I need to test for general URLs using any protocol (http, https, shttp, ftp, svn, mysql and things I don't know about).
My first pass is this:
\w+://(\w+\.)+[\w+](/[\w]+)(\?[-A-Z0-9+&@#/%=~_|!:,.;]*)?
(PCRE and .NET so nothing to fancy)
I need to test for general URLs using any protocol (http, https, shttp, ftp, svn, mysql and things I don't know about).
My first pass is this:
\w+://(\w+\.)+[\w+](/[\w]+)(\?[-A-Z0-9+&@#/%=~_|!:,.;]*)?
(PCRE and .NET so nothing to fancy)
According to RFC2396:
^(([^:/?#]+):)?(//([^/?#]*))?([^?#]*)(\?([^#]*))?(#(.*))?
adding that RegEx as a wiki answer:
[\w+-]+://([a-zA-Z0-9]+\.)+[[a-zA-Z0-9]+](/[%\w]+)(\?[-A-Z0-9+&@#/%=~_|!:,.;]*)?
option 2 (Re CMS)
^(([^:/?#]+):)?(//([^/?#]*))?([^?#]*)(\?([^#]*))?(#(.*))?
But that's to lax for anything sane so trimmed to make it more restrictive and to differentiate off other things.
proto :// name : pass @ server :port /path ? args
^([^:/?#]+)://(([^/?#@:]+(:[^/?#@:]+)?@)?[^/?#@:]+(:[0-9]+)?)(/[^?#]*)(\?([^#]*))?
I came at this from a slightly different direction. I wanted to emulate gchats ability to match something.co.uk
and linkify it. So I went with a regex that looks for a .

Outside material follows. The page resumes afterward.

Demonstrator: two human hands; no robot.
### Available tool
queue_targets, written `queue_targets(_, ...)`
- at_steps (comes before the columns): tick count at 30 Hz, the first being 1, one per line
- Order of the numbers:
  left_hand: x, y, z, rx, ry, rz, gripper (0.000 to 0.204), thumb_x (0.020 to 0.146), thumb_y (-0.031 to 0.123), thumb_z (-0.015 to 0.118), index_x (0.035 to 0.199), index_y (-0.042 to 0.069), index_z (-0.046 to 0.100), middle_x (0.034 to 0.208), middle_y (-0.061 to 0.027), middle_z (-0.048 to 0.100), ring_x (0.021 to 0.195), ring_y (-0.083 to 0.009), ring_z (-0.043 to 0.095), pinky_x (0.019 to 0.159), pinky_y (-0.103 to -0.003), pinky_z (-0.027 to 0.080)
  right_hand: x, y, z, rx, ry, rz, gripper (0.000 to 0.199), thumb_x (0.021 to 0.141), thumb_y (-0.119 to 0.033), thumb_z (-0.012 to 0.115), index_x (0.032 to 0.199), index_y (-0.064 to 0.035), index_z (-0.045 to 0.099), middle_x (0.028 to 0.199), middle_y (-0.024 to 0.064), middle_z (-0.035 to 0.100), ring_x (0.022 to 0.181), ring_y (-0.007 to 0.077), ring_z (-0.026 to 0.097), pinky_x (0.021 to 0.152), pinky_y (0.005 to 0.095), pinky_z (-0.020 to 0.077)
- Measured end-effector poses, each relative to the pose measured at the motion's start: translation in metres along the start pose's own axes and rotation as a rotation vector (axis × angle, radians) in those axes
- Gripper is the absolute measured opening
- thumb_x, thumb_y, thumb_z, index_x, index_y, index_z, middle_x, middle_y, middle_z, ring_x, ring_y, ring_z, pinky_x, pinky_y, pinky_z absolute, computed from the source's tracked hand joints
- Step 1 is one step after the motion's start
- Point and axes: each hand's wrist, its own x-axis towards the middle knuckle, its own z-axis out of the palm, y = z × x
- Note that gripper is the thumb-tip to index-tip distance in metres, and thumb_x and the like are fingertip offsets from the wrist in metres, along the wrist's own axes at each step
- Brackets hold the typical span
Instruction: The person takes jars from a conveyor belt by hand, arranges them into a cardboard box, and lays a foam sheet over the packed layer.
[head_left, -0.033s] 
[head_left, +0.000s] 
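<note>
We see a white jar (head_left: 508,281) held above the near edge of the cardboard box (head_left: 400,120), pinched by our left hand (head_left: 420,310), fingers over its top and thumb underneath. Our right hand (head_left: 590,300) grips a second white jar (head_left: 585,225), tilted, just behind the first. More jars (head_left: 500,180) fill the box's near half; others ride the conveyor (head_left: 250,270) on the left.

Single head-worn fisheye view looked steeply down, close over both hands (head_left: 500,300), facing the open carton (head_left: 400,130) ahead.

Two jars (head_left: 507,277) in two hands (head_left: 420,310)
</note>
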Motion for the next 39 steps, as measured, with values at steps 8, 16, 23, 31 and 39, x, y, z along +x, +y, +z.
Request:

without either a following period or a space on either side and then grabs everything around it until it hits whitespace. It does match a period at the end of a URI but I'm taking that off later. So this could be an option if you would prefer false positives over missing some potentials
url_re = re.compile(r"""
[^\s] # not whitespace
[a-zA-Z0-9:/\-]+ # the protocol and domain name
\.(?!\.) # A literal '.' not followed by another
[\w\-\./\?=&%~#]+ # country and path components
[^\s] # not whitespace""", re.VERBOSE)
url_re.findall('http://thereisnothing.com/a/path adn some text www.google.com/?=query#%20 https://somewhere.com other-countries.co.nz. ellipsis... is also a great place to buy. But try text-hello.com ftp://something.com')
['http://thereisnothing.com/a/path',
'www.google.com/?=query#%20',
'https://somewhere.com',
'other-countries.co.nz.',
'text-hello.com',
'ftp://something.com']